WORK REQUIRED:
Would you print out all of the data exactly and keep the pictures out of it?

DATASET EXTRACT:
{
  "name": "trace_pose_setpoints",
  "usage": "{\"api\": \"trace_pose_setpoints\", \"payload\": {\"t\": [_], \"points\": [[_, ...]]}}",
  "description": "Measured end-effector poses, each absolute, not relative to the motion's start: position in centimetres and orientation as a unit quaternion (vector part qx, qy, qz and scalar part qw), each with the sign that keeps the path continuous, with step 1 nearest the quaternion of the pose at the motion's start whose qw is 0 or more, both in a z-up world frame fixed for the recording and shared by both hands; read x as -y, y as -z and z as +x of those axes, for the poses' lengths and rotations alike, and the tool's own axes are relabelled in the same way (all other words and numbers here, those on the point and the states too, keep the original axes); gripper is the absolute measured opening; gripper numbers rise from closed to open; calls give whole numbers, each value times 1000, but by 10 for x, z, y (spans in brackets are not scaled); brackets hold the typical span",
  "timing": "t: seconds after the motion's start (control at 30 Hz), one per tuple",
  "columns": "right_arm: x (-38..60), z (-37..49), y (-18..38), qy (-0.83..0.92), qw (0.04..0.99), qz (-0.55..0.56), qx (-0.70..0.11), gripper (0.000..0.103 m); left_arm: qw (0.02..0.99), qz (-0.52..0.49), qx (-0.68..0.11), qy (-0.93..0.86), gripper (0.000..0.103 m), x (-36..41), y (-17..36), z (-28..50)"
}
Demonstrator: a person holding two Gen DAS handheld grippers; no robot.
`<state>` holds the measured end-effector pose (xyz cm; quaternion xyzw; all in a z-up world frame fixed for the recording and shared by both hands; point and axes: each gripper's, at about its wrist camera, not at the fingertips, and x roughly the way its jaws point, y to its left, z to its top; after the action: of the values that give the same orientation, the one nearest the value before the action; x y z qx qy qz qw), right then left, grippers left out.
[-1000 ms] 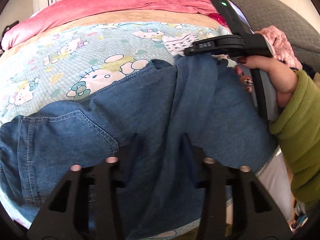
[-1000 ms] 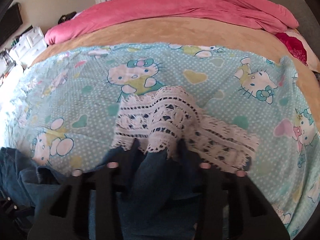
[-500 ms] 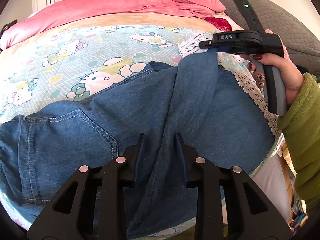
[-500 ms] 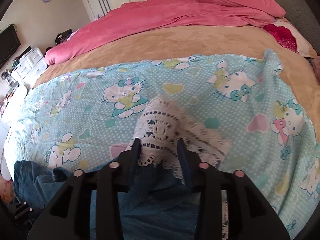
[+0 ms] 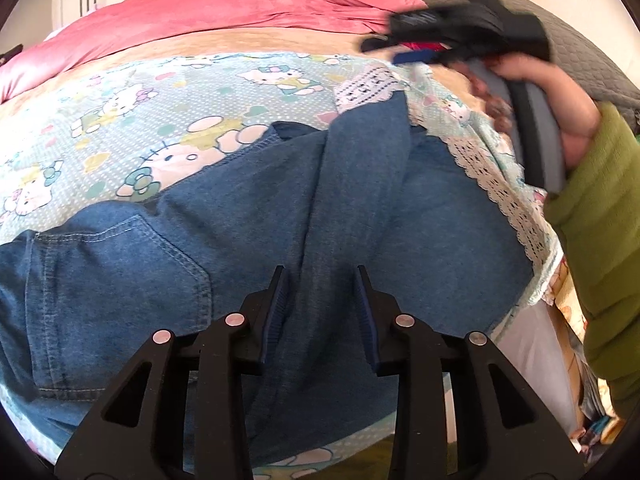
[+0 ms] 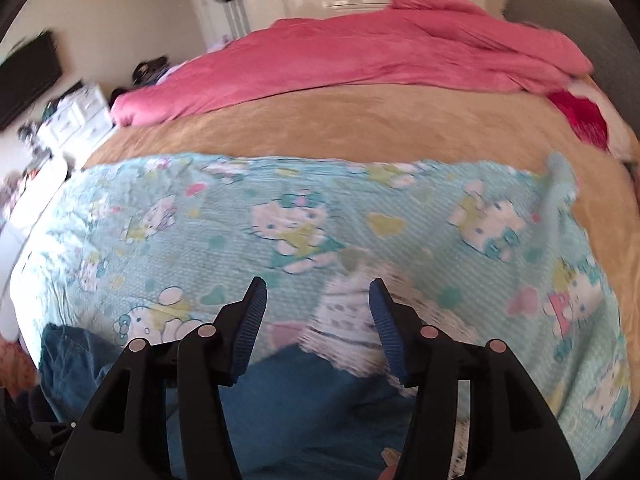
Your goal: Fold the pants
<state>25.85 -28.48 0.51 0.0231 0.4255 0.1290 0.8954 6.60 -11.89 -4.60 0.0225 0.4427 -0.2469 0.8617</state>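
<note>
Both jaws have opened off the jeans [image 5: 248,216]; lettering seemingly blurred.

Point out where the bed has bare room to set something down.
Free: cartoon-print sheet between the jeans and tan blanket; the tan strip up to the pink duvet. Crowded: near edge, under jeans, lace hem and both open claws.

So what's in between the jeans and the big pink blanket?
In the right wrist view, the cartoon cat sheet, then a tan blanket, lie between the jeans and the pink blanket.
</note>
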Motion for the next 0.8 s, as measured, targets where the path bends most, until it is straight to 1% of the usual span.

FINISHED TASK:
{
  "name": "trace_pose_setpoints",
  "usage": "{\"api\": \"trace_pose_setpoints\", \"payload\": {\"t\": [_], \"points\": [[_, ...]]}}",
  "description": "Measured end-effector poses, each absolute, not relative to the motion's start: position in centimetres and orientation as a unit quaternion (vector part qx, qy, qz and scalar part qw), each with the sign that keeps the path continuous, with step 1 nearest the quaternion of the pose at the motion's start whose qw is 0 or more, both in a z-up world frame fixed for the recording and shared by both hands; read x as -y, y as -z and z as +x of those axes, for the poses' lengths and rotations alike, and the tool's own axes are relabelled in the same way (all other words and numbers here, those on the point and the states too, keep the original axes); gripper is the absolute measured opening; gripper numbers rise from closed to open; calls give whole numbers, each value times 1000, but by 10 for x, z, y (spans in brackets are not scaled); brackets hold the typical span",
  "timing": "t: seconds after the motion's start (control at 30 Hz), one per tuple",
  "columns": "right_arm: x (-38..60), z (-37..49), y (-18..38), qy (-0.83..0.92), qw (0.04..0.99), qz (-0.55..0.56), qx (-0.70..0.11), gripper (0.000..0.103 m); left_arm: qw (0.02..0.99), qz (-0.52..0.49), qx (-0.68..0.11), qy (-0.93..0.86), gripper (0.000..0.103 m), x (-36..41), y (-17..36), z (-28..50)"
}
Demonstrator: a person holding two Gen DAS handheld grippers; no robot.
`<state>` holds the measured end-effector pose (xyz cm; quaternion xyzw; all in a z-up world frame fixed for the recording and shared by both hands; point and axes: each gripper's, at about its wrist camera, not at the fingertips, and x roughly the way its jaws point, y to its left, z to its top; after the action: of the values that give the same orientation, the one nearest the value before the action; x y z qx qy qz qw), right then left, grippers left out.
[-1000 ms] 
[-1000 ms] 
[-500 ms] 
[-500 ms] 
[+0 ms] 
[+0 ms] 
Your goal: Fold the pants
<state>25.85 -28.48 0.51 0.0231 0.4255 0.1290 0.8954 6.60 -11.89 -4.60 0.0225 0.4427 -0.2469 0.8617</state>
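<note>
Both jaws have opened off the jeans [image 5: 248,216]; lettering seemingly blurred.

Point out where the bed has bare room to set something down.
Free: cartoon-print sheet between the jeans and tan blanket; the tan strip up to the pink duvet. Crowded: near edge, under jeans, lace hem and both open claws.

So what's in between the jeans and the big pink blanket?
In the right wrist view, the cartoon cat sheet, then a tan blanket, lie between the jeans and the pink blanket.
</note>
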Motion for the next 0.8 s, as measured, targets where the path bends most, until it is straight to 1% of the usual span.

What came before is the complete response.